The government’s monitoring of sports betting provides little consumer safeguards and relies on the business to regulate itself.
In January 2021, David Hummel placed his first sports wager, a $250 stake on the underdog, in a mixed martial arts match. He stated that winning $662.50 was the worst thing to have happened to him.
Mr. Hummel continued betting after being enticed by an offer of a “risk-free” wager; the gaming operator FanDuel offered to return his money if he lost. In a little more than a year, he had lost over $30,000, leaving him with $327 in his checking account.
Since 2018, when the Supreme Court cleared the way for extensive sports betting, the gambling business has honed techniques for attracting customers like Mr. Hummel. States are responsible for monitoring this young, rapidly growing economy.
The states are not apolitical entities. They collect taxes on gambling, and the more individuals gamble, the more money governments receive. As a result, states have granted gaming corporations unrestricted access in many respects.
An investigation by The New York Times revealed that they had imposed few customer protections. Allocating minimal cash to combatting addiction, and frequently turned to the gambling business to assist in developing legislation and police its compliance with them. Few states have experienced waves of gambling addiction. They have set limitations on the types of promotions that helped Mr. Hummel get addicted.
According to a Times poll of dozens of state gambling authorities, the enforcement of state prohibitions has been uneven, with fines often being minor or nonexistent. Some jurisdictions were so eager to get gambling up and running that they allowed enterprises to begin operations before conducting thorough reviews of their backgrounds and procedures.
In Iowa and Tennessee, sports betting organizations permitted gamblers to fund their accounts with credit cards. However, the states had prohibited such transactions from discouraging gambling debts.
In New York, betting companies accept tens of thousands of wagers on lower-division football and basketball events, even though they prohibit it.
And in Indiana, scores of individuals who had signed up for a state program to prevent them from gambling were nevertheless able to wager hundreds of thousands of dollars.
This year, state auditors chastised Mr. Hartman’s gambling commission for issuing temporary licenses to sports-betting operations without background checks. During the epidemic, Mr. Hartman partially blamed these and other shortcomings on staffing shortages.
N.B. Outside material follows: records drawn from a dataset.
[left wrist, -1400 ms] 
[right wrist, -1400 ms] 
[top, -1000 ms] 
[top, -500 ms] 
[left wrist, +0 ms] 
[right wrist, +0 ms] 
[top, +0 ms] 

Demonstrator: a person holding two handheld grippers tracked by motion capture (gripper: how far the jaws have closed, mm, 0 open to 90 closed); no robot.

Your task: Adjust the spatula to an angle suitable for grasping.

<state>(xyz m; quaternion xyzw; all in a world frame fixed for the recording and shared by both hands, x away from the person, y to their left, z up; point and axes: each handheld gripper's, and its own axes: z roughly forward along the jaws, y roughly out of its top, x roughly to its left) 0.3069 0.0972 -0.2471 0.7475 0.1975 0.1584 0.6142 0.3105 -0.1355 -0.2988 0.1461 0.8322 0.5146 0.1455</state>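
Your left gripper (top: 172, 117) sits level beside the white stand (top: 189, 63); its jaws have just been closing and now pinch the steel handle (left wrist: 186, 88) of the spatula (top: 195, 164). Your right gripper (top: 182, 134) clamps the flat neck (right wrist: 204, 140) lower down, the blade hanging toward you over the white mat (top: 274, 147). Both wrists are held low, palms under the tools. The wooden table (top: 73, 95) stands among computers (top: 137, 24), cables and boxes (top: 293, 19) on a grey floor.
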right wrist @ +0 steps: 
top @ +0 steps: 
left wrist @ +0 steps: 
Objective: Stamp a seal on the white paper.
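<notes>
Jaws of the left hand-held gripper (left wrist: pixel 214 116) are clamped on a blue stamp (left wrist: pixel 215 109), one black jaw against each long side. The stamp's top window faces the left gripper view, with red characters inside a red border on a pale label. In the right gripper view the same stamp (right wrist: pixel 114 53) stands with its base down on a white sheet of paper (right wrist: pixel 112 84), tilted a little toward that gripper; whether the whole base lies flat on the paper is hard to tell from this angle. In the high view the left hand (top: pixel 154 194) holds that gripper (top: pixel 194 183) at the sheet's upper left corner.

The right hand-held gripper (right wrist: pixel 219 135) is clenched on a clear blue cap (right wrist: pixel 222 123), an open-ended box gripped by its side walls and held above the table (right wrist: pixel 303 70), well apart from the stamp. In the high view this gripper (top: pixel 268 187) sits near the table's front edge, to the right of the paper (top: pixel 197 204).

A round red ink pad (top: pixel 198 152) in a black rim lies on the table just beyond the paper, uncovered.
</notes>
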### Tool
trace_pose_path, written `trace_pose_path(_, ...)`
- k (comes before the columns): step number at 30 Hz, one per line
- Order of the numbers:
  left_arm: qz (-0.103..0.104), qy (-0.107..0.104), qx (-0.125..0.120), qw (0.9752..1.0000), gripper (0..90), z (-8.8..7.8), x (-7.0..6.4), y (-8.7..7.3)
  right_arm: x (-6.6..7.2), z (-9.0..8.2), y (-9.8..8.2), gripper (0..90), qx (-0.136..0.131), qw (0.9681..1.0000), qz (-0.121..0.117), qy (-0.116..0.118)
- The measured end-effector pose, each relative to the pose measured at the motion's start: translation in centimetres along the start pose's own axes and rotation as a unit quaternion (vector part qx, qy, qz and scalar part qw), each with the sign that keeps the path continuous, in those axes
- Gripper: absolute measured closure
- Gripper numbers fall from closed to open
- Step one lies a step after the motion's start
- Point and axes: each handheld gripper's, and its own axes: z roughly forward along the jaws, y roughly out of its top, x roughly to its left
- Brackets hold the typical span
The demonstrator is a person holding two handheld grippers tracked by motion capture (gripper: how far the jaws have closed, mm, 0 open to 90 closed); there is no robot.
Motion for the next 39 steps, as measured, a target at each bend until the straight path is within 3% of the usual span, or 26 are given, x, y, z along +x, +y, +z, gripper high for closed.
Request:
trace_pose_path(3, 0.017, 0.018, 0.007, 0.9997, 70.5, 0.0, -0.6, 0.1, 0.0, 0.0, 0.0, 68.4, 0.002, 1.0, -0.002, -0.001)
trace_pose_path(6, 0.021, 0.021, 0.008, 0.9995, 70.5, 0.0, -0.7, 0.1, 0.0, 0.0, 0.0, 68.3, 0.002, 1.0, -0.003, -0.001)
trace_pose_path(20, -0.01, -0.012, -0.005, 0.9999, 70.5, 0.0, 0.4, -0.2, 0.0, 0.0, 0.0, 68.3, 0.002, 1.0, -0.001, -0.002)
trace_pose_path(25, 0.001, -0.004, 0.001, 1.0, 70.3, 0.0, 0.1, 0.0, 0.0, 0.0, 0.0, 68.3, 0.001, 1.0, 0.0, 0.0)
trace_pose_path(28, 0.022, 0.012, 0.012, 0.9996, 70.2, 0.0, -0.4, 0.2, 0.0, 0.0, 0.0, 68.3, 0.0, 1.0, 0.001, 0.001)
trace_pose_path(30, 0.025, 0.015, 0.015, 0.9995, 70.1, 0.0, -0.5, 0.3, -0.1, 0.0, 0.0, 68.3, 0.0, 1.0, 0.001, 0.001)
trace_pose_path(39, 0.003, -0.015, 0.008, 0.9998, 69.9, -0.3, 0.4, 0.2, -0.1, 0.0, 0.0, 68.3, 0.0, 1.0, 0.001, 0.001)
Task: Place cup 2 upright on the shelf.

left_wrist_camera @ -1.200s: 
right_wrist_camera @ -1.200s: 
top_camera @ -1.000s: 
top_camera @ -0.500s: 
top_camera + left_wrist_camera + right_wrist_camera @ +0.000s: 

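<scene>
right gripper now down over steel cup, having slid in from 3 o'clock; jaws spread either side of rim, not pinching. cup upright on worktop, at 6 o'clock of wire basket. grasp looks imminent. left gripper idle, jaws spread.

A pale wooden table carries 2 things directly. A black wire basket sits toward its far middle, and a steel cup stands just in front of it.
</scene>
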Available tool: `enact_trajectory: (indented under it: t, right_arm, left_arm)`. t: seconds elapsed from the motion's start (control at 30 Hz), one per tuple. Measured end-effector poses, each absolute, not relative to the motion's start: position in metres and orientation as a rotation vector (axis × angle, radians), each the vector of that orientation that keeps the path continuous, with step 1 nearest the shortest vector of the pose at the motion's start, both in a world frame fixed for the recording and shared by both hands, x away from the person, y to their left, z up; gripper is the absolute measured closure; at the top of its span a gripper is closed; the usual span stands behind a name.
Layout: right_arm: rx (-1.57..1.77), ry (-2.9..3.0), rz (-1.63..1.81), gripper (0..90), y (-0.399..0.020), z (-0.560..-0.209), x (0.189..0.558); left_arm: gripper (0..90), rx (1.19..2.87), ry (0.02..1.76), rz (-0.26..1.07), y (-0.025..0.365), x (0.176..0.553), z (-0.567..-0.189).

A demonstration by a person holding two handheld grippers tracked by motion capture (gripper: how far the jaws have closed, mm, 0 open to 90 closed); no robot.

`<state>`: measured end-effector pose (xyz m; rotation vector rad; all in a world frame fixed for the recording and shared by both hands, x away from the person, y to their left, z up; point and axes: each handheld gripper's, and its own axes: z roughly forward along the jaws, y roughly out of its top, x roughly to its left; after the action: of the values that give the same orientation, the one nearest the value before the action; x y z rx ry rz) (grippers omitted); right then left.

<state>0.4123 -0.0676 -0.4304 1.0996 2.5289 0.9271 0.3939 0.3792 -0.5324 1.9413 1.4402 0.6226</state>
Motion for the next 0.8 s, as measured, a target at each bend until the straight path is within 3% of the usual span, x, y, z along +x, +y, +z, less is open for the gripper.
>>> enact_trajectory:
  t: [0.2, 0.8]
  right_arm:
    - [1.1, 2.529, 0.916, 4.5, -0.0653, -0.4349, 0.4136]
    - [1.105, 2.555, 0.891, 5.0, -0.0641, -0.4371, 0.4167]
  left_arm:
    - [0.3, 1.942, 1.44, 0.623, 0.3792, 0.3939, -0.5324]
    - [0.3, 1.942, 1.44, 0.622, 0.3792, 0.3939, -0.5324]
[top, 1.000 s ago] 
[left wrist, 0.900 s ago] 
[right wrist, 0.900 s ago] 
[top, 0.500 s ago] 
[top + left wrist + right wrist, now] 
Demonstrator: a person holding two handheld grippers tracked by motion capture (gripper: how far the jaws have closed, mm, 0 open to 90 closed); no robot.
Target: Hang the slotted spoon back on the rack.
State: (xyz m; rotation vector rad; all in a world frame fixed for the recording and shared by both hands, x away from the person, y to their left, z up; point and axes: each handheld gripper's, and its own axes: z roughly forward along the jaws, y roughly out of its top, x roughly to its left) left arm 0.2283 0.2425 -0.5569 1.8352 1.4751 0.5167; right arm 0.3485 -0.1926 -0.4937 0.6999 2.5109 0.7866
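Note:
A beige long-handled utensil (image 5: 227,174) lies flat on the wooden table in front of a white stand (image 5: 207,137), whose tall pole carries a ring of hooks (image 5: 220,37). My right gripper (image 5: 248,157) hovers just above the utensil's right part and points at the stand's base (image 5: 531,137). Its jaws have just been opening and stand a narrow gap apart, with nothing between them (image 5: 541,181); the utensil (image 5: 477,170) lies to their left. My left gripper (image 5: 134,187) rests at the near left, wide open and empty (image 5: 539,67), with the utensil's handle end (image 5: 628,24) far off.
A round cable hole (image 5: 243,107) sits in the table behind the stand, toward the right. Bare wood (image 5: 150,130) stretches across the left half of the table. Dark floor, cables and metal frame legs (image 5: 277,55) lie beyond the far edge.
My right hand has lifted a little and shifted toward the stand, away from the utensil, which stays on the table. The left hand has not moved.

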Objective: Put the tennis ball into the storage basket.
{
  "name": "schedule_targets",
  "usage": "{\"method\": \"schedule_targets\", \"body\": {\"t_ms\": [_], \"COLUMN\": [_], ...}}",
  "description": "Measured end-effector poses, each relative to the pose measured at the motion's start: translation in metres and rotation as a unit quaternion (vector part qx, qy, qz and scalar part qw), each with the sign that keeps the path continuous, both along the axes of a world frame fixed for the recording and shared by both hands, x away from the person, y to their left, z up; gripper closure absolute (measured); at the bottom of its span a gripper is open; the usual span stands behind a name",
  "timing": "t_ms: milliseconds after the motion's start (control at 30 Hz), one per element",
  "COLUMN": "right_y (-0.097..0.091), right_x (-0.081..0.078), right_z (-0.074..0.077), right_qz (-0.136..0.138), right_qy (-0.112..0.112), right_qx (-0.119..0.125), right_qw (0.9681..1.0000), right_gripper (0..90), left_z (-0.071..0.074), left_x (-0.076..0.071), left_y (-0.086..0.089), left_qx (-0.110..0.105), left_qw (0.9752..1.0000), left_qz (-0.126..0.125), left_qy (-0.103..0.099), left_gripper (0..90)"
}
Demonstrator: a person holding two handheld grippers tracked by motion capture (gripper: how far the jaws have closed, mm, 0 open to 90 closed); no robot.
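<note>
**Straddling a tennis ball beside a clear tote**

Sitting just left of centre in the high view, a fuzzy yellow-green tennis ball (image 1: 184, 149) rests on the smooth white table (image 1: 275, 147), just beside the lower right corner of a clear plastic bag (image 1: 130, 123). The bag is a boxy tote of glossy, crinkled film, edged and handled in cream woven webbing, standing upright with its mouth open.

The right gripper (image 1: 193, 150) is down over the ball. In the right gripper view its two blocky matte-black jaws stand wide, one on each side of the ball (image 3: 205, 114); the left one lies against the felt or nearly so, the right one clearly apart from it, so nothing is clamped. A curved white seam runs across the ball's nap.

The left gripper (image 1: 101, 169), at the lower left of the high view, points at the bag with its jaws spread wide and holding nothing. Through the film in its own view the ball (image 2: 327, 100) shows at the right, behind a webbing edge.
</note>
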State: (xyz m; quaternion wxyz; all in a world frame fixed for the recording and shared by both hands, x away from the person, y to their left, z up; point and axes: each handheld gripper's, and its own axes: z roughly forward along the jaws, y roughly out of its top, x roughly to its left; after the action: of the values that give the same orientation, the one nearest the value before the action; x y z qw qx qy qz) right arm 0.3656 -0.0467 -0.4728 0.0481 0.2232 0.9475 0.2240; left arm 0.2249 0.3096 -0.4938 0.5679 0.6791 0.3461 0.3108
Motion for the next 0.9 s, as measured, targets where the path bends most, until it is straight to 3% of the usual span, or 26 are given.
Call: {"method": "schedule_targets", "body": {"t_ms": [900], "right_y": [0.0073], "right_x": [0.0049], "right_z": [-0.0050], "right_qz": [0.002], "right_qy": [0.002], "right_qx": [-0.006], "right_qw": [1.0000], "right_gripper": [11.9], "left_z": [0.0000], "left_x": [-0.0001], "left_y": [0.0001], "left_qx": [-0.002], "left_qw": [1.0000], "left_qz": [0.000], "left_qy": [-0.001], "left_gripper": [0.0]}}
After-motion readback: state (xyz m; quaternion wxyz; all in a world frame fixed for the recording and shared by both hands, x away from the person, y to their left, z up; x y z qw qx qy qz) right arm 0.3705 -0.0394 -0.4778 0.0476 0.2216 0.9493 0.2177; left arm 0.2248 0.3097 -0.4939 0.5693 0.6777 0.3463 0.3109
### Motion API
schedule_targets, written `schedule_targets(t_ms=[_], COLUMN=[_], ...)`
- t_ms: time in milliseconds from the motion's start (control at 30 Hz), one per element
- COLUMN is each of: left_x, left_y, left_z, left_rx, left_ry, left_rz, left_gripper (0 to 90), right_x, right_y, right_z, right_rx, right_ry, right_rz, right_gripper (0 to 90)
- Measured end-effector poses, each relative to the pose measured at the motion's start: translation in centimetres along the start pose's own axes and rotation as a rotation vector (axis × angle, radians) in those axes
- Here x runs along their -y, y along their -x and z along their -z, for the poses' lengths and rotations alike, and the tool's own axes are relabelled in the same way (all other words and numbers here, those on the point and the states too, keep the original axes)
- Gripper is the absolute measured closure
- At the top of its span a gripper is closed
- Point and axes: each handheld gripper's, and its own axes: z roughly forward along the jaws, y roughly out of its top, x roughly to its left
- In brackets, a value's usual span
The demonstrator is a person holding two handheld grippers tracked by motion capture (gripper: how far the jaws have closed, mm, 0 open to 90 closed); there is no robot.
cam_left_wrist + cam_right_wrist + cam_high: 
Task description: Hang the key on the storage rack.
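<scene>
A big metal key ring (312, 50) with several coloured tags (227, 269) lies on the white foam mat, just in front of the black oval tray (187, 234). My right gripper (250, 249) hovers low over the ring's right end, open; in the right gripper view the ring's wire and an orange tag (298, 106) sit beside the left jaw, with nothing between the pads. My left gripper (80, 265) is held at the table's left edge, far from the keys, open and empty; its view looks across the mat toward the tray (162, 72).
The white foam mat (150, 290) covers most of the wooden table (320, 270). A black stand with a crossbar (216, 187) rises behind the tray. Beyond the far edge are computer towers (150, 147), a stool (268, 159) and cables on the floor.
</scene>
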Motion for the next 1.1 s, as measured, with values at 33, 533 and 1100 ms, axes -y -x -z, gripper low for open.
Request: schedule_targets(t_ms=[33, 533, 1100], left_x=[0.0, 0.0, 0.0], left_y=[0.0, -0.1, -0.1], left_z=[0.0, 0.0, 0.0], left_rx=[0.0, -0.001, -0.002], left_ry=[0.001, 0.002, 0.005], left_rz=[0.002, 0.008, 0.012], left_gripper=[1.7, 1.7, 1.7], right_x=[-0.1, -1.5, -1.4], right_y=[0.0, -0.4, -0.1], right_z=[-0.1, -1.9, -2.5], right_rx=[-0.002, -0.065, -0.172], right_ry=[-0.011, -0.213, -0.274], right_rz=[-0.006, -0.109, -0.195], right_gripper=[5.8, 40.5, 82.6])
It will likely take years for the economic and social impacts of legalized sports betting to become fully apparent. According to the National Council on Problem Gambling, calls to the national hotline for people with gambling issues increased by 43 percent last year. However, it needs to be clarified how much of this increase is attributable to sports betting.
Executives and authorities in the gambling industry have claimed that even fragmentary control is preferable to the absence of safeguards in illegal betting markets. And industry representatives have touted their voluntary support for anti-addiction resources as evidence that companies can operate without stronger government regulations.
However, some proponents of legalized sports betting admit that they did not adequately consider the implications to public health.